Aim of the exercise: In the entries below, find the lines that contain the word "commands" and copy them.

------------------------------

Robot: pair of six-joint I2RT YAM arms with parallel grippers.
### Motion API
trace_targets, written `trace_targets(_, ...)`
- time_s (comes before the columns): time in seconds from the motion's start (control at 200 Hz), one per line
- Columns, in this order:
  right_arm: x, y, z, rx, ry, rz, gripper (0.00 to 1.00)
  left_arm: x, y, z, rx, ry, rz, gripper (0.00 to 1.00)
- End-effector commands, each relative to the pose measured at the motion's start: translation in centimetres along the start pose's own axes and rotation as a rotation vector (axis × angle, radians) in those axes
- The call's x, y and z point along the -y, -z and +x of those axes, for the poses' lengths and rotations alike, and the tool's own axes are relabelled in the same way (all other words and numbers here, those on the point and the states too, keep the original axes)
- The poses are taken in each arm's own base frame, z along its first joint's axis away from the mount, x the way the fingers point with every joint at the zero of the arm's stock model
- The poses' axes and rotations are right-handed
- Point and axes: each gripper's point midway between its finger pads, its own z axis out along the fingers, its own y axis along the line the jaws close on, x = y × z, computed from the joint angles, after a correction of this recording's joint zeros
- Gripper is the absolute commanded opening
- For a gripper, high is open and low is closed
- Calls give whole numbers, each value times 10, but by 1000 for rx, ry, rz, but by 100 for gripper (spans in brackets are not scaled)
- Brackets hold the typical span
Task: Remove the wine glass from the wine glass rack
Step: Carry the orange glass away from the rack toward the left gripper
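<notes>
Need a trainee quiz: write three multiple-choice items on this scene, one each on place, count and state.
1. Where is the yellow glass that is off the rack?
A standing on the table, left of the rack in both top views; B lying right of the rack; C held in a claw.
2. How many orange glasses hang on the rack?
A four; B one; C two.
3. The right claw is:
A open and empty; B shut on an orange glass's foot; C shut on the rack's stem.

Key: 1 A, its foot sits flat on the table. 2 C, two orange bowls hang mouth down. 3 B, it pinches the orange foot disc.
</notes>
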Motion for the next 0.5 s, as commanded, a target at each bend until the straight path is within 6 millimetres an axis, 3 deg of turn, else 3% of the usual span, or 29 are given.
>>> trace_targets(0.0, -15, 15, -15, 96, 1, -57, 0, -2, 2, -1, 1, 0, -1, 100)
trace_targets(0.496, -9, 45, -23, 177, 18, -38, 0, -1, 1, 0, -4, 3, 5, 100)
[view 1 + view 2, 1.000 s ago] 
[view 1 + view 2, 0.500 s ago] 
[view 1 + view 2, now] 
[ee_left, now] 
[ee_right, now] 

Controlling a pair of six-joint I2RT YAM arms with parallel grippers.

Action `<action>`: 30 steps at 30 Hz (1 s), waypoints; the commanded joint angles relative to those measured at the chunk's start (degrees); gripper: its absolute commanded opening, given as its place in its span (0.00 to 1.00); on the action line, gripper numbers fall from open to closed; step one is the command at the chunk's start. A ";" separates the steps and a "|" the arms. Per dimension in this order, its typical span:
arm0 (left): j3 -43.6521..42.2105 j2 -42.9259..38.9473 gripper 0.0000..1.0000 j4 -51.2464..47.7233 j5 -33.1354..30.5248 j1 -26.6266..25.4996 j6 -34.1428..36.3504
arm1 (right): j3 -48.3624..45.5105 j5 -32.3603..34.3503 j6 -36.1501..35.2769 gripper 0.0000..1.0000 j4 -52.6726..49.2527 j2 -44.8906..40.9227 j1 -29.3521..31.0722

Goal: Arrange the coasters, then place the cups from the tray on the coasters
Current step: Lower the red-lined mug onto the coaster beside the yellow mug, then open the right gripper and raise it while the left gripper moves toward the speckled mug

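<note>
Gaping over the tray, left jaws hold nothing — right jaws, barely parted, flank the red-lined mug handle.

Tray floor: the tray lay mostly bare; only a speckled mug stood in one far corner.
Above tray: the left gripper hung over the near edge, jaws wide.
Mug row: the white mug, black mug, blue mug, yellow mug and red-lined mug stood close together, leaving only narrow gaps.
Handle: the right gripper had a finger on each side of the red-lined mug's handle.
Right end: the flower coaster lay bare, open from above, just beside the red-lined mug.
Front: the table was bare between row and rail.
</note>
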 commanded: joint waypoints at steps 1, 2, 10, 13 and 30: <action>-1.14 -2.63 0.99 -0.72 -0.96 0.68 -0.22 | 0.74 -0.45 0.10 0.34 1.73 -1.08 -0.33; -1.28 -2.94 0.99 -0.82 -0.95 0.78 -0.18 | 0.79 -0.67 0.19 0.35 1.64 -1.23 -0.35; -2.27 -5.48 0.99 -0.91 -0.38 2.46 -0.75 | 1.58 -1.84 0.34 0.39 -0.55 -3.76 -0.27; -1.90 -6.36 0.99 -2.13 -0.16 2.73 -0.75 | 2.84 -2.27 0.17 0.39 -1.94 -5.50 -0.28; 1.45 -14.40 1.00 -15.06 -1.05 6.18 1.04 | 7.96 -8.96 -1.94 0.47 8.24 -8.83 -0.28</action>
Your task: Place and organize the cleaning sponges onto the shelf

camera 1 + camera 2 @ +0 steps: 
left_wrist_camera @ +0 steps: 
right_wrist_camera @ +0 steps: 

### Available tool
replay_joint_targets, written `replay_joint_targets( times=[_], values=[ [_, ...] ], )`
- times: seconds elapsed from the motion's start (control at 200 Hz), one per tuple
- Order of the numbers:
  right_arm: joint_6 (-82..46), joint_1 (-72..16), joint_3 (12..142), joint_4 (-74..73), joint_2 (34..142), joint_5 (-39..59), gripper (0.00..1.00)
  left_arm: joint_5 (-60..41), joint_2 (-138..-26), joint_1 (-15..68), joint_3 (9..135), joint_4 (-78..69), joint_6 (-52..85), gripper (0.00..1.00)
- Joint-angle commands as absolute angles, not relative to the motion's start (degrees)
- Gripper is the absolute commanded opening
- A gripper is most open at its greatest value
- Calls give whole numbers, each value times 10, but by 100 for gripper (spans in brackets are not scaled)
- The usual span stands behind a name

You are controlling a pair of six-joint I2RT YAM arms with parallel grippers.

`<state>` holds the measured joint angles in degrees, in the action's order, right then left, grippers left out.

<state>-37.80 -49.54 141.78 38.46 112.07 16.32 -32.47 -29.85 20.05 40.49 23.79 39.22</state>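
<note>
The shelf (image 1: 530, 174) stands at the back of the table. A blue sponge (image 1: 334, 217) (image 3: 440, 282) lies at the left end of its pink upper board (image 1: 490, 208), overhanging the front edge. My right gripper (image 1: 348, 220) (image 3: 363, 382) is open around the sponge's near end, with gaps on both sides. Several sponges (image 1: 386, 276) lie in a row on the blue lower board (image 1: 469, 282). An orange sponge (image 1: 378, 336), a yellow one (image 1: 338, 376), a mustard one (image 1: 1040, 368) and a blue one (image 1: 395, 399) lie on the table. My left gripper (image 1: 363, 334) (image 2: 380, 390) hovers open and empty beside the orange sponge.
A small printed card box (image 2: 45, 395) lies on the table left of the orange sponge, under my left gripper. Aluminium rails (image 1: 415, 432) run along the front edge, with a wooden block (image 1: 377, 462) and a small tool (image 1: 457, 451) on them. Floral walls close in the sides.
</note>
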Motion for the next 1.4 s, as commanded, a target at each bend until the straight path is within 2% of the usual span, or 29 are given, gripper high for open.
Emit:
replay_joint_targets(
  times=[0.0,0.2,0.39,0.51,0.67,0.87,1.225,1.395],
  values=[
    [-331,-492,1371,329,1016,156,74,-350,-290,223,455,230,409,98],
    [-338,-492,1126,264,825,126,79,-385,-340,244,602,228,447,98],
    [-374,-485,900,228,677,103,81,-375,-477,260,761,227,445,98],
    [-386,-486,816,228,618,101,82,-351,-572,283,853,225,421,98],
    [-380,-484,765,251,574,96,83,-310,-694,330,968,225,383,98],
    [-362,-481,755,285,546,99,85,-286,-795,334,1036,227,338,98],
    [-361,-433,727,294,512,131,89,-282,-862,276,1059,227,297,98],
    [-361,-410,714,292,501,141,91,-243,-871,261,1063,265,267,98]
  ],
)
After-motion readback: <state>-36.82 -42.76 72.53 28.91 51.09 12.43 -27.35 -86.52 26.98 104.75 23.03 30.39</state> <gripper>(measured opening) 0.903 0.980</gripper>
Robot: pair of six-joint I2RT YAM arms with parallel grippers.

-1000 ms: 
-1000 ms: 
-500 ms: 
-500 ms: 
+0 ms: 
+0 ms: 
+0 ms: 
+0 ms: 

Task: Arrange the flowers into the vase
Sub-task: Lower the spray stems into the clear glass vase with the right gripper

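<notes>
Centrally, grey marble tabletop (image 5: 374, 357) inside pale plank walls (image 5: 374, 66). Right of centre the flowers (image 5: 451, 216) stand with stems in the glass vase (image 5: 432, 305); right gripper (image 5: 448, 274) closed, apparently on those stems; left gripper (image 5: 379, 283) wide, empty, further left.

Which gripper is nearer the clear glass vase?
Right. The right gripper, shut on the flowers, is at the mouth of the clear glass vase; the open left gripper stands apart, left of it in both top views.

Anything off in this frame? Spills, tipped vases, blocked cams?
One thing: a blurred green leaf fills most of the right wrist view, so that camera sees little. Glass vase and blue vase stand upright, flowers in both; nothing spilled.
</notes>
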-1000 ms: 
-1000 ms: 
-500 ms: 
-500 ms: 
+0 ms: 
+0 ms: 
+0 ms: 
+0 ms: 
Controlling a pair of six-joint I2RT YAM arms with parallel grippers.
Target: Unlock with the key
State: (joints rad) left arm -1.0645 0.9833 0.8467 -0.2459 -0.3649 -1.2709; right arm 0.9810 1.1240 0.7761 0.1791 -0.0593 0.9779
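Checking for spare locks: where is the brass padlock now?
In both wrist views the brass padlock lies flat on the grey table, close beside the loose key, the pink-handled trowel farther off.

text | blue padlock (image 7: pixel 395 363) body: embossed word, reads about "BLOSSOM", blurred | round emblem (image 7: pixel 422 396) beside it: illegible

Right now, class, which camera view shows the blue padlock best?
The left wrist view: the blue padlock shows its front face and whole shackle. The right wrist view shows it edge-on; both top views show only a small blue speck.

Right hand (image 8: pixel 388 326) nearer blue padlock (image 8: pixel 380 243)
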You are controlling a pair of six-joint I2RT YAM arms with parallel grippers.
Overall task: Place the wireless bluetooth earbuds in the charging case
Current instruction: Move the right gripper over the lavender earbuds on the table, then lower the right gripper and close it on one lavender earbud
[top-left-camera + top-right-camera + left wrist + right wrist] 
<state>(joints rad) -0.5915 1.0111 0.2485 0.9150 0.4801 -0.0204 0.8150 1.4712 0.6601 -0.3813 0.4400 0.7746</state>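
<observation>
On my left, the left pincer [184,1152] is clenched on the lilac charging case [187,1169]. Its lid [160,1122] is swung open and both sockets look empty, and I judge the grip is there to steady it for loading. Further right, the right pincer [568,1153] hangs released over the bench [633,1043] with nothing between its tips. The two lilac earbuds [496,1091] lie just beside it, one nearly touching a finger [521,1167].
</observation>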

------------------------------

Result of this exercise:
- End-effector commands, each relative to the pose measured at the motion's start: translation in centimetres along the start pose's own axes and rotation as a rotation vector (axis × angle, radians) in those axes
- Joint-angle commands as absolute angles, not relative to the motion's start (degrees)

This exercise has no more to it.